O sertão possui outro retrato do que geralmente se retrato. Quem não conhece o sertão, nele só reconhece a miséria, a pobreza, a desvalia sertaneja. Mas o verdadeiro retrato do sertão é muito diferente.

O sertão é histórica, geográfica e humanamente belo. O sertão é meigo, doce e cativante. O bucolismo sertanejo traduz sempre uma sensação de humanismo, de companheirismo e afeição de um povo.

Suas cores e seus sabores, suas paisagens e seus segredos, tudo se revela em inigualável pujança. Vaqueiros, rendeiras, aboiadores, mateiros, pescadores, cordelistas, cantoras de roda, uma infinidade de belezas e tradições.

Mas nada igual ao luar sertanejo e suas noites de mistérios e encantamentos, de amores e descobertas, de estrelas e vaga-lumes. As noites do sertão sempre chegam como véus iluminados perante as durezas da vida.

As noites do sertão são lindas, grandes, imensas, poéticas, nostálgicas, orantes, pedintes. São portas que se abrem ao alto para, em direção ao luar, buscar os encantamentos da noite e da vida.

Quando as noites chegam e seu manto vai encobrindo a terra com suas cores sombreadas e escurecidas, logo as chamas do candeeiro da lua se acendem para tudo recobrir com seu dourado de paz e encanto.

A muitos, que apenas tratam a noite como parte escurecida do dia e a lua como o oposto do sol, tanto faz que após o entardecer os horizontes se encham de fogo e magia, e que os encantamentos surjam em cada raio de luar e em cada estrela que vagueia brilhosa pelos espaços.

Nada entendem de noite, de lua, e muito menos de luar sertanejo. Certamente não sabem que a lua carrega em si o dom da transformação e em cada dourado que espalha há um descortinar de sentimentos sem fim.

Igualmente não sabem de quanta simbologia há num clarão de luar sertanejo. No sertão, o luar não é de lua qualquer, não é apenas um astro noturno que brilha, não se contenta em ser somente uma luz clareando na noite.

O luar do sertão é sentimento aceso em fogo e brasa, é chama que reacende saudades, reencontros e recordações. O luar sertanejo crepita por dentro como tição e fagulha, como labareda e faísca. E tanto queima que é preciso cuidado ante sua luz.

Somente a luz do luar sertanejo para afastar as medonhices da noite e os medos dos esquecimentos. Impossível não abrir janelas, não reabrir velhos álbuns, não buscar fotografias, não reencontrar imagens de faces e feições, perante a luz que brilha lá em cima.

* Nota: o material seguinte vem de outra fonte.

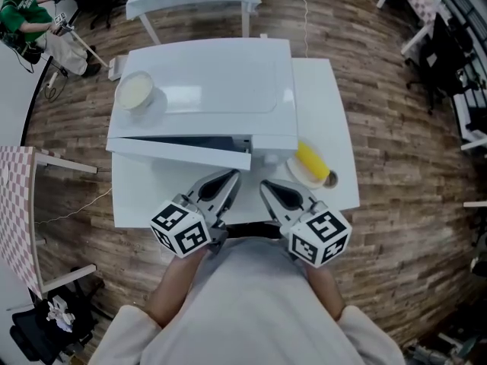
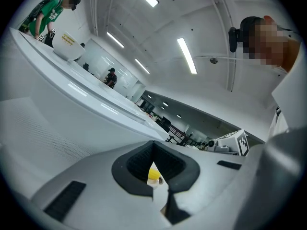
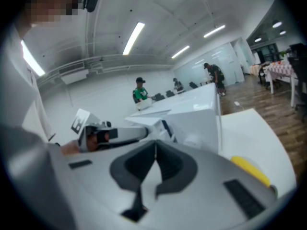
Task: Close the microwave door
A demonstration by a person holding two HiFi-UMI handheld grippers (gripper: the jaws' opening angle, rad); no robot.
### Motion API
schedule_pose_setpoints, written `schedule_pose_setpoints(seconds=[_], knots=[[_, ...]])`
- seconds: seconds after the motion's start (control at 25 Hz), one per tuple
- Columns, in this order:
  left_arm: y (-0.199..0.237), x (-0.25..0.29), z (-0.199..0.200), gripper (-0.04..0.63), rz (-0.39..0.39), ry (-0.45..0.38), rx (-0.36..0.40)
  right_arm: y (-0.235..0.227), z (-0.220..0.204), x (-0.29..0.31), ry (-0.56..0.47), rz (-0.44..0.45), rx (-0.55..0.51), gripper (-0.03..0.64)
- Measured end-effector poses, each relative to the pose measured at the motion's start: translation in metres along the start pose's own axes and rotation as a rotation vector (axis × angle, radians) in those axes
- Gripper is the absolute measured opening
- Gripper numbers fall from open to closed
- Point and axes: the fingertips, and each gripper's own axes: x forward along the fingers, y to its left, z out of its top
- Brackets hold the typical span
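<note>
microwave door [image 1: 183, 152] sits ajar, its free end just ahead of the left gripper [image 1: 230, 177], nearer than the right gripper [image 1: 268, 186]. both jaws closed together, holding nothing.

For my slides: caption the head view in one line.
Shut left gripper and right gripper hover before the ajar door of the white microwave.

A yellow item [image 1: 312, 160] lies on a plate [image 1: 295, 172] near the worktop's [image 1: 327, 105] front right corner. A checkered table [image 1: 15, 204] stands off its left edge.
</note>
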Motion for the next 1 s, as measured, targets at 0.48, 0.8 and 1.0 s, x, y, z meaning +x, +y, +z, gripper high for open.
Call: schedule_pose_setpoints(seconds=[0.48, 0.8, 1.0], knots=[[-0.009, 0.017, 0.01, 0.017, 0.073, -0.059, 0.068, -0.01, -0.002, -0.009, 0.004, 0.036, -0.009, 0.023], [0.001, 0.023, 0.013, 0.017, 0.118, -0.074, 0.07, -0.011, -0.003, -0.005, -0.001, 0.051, 0.004, 0.023], [-0.001, 0.023, 0.012, 0.017, 0.109, -0.071, 0.07, -0.019, 0.005, -0.003, -0.013, 0.049, 0.006, 0.023]])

Nas noites do meu sertão, nada mais preciso que a luz do luar. Nas noites do meu sertão, meu coração só quer luar. E no luar o retrato vivo daquilo que sinto saudade, que amo, que merece ser recordado.

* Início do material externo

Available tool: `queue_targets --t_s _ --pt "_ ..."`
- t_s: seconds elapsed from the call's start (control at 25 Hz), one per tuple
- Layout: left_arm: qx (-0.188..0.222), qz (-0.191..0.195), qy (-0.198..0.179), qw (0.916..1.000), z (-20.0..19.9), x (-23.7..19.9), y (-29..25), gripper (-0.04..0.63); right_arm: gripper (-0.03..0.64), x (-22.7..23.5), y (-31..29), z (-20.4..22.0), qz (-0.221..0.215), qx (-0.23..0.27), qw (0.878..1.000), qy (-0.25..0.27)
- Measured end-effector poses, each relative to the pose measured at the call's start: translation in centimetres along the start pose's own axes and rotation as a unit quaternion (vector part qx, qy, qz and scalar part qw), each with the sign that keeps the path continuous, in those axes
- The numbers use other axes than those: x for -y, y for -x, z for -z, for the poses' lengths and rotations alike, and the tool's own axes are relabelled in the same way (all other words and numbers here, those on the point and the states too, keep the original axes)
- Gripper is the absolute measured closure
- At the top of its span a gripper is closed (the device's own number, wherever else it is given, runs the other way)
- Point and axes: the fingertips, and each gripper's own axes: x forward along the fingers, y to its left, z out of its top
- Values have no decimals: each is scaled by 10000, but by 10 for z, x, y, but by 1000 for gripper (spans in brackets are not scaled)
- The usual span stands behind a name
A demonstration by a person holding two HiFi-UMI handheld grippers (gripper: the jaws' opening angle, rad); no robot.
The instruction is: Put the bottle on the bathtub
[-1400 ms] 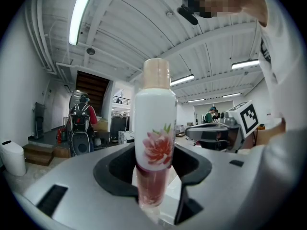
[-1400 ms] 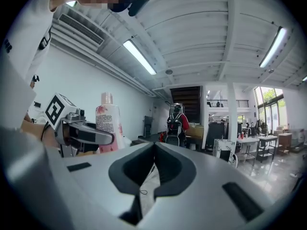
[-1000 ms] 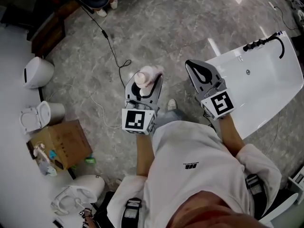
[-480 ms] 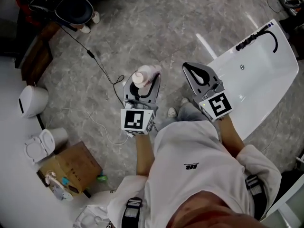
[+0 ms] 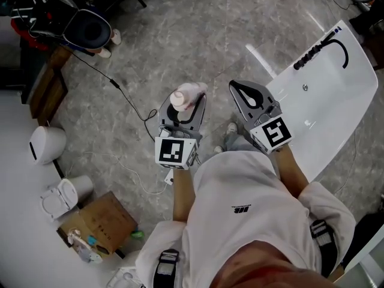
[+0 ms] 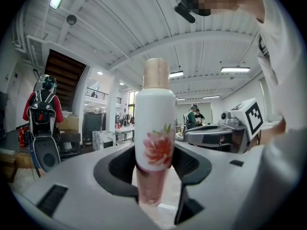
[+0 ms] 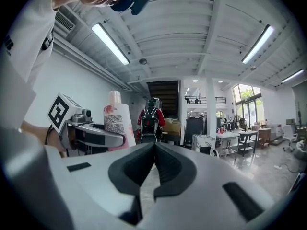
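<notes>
Left tool (image 6: pixel 154 174) clamps bottle (image 6: pixel 154 128) low; long axis upright, cap up.

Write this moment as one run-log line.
left claw: shut on bottle | right claw: shut, empty | bathtub: at person's right, bottle not yet on it

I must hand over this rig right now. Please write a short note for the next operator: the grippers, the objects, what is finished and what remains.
Left gripper: shut on the flower-printed bottle, held upright above the grey floor.
Right gripper: jaws together, nothing between them, beside the left one.
Bathtub: white, to the person's right, beyond the right gripper.
Done: the bottle is picked up.
Left: carry it to the right, set it on the bathtub and open the jaws.
</notes>
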Motion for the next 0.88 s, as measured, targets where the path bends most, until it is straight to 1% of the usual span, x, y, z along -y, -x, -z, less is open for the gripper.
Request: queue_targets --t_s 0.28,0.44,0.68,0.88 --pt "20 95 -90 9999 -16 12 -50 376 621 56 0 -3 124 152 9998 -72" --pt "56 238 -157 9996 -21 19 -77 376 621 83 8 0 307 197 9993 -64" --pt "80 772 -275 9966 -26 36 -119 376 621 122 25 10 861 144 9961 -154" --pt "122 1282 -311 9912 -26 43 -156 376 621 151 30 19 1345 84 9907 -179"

Nas noites do meu sertão, quando a lua se abre em flor, então os jardins da memória começam a brotar suas pétalas. Olhar para o alto e se encantar com o amarelado da lua, avistar a luz imensa perante a escuridão, tudo isso conforta a alma e o espírito.

Nas noites do meu sertão, quando os silêncios chamam à reflexão, nada melhor que compartilhar da voz interior com a auréola iluminada que desce do alto e a tudo envolve. Uma lua tão bela e sertaneja, tão cheia de palavras e vozes, que o silêncio se transforma em poesia e encantamento.

Bem disse o poeta: “Não há, oh gente, oh não, luar como esse do sertão...”. E digo mais: Uma luz que pacifica a alma, uma cor que enobrece o ser, um brilho que envolve todo o coração.

Na noite, nos altos e nas alturas da noite, é como se as recordações chegassem com a luz do luar. Um cheiro de café torrado, um cheiro de fogão de lenha. Vagantes vaga-lumes, réstias de candeeiros, fagulhas ainda vivas das fogueiras do tempo.

E uma canção no vento. Um vento que vem das montanhas, lá detrás dos montes enluarados, trazendo a cor da lua e o brilho das estrelas e para, perante o meu silêncio noturno, ecoar uma linda canção de amor.

De amor ao sertão. De amor à sua lua, ao seu luar.